"""

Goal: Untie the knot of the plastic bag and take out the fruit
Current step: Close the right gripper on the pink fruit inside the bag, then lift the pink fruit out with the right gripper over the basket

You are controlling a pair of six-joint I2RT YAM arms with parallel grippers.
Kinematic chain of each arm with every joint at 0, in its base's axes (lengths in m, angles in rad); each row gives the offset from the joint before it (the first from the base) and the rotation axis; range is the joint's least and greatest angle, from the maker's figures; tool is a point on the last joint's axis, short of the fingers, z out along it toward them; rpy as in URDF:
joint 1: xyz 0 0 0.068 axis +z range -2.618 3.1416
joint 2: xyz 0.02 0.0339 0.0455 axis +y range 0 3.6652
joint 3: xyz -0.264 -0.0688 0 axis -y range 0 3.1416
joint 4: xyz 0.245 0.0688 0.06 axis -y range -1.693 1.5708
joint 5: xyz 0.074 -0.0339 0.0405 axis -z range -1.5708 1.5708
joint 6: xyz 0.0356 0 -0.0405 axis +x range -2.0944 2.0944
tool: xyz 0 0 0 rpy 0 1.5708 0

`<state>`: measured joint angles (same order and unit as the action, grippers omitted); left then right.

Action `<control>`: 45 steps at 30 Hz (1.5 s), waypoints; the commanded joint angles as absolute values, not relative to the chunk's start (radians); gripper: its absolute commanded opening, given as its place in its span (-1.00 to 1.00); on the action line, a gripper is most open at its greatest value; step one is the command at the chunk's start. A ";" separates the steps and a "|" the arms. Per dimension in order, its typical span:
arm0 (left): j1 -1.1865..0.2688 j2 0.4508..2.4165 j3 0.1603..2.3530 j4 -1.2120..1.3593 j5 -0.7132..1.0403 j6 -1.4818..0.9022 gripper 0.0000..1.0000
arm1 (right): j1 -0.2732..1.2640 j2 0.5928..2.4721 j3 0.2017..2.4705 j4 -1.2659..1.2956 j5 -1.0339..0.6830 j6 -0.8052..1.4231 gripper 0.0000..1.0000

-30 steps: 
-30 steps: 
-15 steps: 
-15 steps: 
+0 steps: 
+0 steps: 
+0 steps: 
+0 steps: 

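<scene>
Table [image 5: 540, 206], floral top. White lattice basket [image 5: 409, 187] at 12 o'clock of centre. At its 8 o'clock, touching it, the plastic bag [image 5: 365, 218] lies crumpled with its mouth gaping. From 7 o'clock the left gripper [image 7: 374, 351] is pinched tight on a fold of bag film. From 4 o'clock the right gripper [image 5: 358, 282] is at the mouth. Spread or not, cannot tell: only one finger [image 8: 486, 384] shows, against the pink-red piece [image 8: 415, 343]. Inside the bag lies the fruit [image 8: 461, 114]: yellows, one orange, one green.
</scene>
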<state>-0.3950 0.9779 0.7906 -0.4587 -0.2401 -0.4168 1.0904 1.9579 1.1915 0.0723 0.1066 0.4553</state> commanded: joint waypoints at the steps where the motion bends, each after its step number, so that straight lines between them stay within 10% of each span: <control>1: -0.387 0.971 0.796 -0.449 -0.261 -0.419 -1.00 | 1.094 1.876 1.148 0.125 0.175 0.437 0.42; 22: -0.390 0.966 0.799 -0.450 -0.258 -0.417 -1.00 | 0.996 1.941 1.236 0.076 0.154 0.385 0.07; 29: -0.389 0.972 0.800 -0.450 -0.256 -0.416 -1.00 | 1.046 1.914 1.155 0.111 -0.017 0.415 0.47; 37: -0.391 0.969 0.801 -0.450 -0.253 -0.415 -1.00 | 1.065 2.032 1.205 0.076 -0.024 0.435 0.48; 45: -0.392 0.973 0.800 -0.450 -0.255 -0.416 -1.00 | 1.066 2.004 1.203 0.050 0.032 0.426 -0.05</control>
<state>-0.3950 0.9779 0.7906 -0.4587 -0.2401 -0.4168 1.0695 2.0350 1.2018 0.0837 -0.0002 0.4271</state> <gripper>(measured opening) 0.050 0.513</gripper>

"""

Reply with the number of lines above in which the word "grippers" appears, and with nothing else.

> _RESPONSE TO THE EXERCISE_
2